Parafollicular cells, also called C cells, are neuroendocrine cells in the thyroid. The primary function of these cells is to secrete calcitonin. They are located adjacent to the thyroid follicles and reside in the connective tissue. These cells are large and have a pale stain compared with the follicular cells. In teleost and avian species these cells occupy a structure outside the thyroid gland named the ultimobranchial body.

Structure 
Parafollicular cells are pale-staining cells found in small number in the thyroid and are typically situated basally in the epithelium, without direct contact with the follicular lumen. They are always situated within the basement membrane, which surrounds the entire follicle.

Development
Parafollicular cells are derived from pharyngeal endoderm. Embryologically, they associate with the ultimobranchial body, which is a ventral derivative of the fourth (or fifth) pharyngeal pouch.
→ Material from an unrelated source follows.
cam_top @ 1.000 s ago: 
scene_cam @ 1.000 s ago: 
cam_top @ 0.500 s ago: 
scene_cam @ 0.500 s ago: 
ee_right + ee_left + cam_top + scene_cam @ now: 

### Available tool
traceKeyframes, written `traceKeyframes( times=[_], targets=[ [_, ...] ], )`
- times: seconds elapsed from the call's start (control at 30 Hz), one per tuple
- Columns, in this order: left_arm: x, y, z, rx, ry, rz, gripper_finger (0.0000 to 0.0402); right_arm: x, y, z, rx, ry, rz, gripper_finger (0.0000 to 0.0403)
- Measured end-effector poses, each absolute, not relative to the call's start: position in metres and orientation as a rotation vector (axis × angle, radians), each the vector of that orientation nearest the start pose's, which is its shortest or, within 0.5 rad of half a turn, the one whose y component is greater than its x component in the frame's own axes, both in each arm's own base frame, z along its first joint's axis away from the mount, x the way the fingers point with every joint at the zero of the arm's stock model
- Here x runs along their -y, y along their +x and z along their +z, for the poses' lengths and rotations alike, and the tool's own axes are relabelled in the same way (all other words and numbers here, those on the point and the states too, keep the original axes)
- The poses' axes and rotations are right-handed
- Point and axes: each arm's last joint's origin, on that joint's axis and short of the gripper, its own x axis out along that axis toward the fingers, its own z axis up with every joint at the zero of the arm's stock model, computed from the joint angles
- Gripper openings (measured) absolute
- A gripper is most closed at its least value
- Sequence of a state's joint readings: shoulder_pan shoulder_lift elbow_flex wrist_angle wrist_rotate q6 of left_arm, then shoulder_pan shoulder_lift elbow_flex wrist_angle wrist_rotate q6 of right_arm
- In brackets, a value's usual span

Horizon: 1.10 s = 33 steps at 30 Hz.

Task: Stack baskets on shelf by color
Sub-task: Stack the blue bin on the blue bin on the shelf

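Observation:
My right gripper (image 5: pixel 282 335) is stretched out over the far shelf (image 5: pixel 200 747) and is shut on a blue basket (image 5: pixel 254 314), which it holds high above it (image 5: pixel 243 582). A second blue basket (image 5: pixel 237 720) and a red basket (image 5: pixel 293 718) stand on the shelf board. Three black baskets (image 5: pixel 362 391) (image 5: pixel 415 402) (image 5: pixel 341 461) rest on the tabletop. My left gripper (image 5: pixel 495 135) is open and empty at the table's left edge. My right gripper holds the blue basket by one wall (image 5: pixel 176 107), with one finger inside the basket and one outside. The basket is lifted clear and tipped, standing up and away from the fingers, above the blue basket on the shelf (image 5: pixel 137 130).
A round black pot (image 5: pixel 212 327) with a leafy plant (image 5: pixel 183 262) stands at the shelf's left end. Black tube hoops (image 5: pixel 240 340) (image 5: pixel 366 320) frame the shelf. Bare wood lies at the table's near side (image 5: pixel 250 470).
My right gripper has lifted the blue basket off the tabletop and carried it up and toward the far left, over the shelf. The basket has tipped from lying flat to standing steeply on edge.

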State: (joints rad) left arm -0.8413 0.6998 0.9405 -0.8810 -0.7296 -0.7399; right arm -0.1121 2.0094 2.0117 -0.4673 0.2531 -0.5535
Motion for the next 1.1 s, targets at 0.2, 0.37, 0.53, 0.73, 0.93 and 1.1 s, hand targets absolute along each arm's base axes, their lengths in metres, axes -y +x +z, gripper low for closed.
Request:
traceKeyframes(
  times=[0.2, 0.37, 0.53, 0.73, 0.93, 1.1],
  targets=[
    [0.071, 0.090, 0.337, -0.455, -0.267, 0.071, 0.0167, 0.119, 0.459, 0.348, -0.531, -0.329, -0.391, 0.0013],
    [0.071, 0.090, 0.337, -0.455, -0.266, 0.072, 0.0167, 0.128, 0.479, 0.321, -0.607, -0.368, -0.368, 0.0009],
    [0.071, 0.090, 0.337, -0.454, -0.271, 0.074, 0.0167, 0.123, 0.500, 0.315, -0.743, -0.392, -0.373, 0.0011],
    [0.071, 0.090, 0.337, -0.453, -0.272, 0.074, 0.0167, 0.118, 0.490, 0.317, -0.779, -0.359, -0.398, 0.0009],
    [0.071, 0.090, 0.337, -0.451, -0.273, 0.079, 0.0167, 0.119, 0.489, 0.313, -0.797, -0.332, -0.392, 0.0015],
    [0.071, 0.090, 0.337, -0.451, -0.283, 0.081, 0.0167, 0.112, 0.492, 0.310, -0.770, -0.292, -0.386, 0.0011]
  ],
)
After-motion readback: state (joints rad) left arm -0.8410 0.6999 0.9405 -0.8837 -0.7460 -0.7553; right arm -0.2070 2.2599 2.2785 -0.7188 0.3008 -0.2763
Parafollicular cells were previously believed to be derived from the neural crest based on a series of experiments in quail-chick chimeras. However, lineage tracing experiments in mice revealed that parafollicular cells are derived from the endoderm origin.

Function 
Parafollicular cells secrete calcitonin, a hormone that participates in the regulation of calcium metabolism. Calcitonin lowers blood levels of calcium by inhibiting the resorption of bone by osteoclasts, and its secretion is increased proportionally with the concentration of calcium.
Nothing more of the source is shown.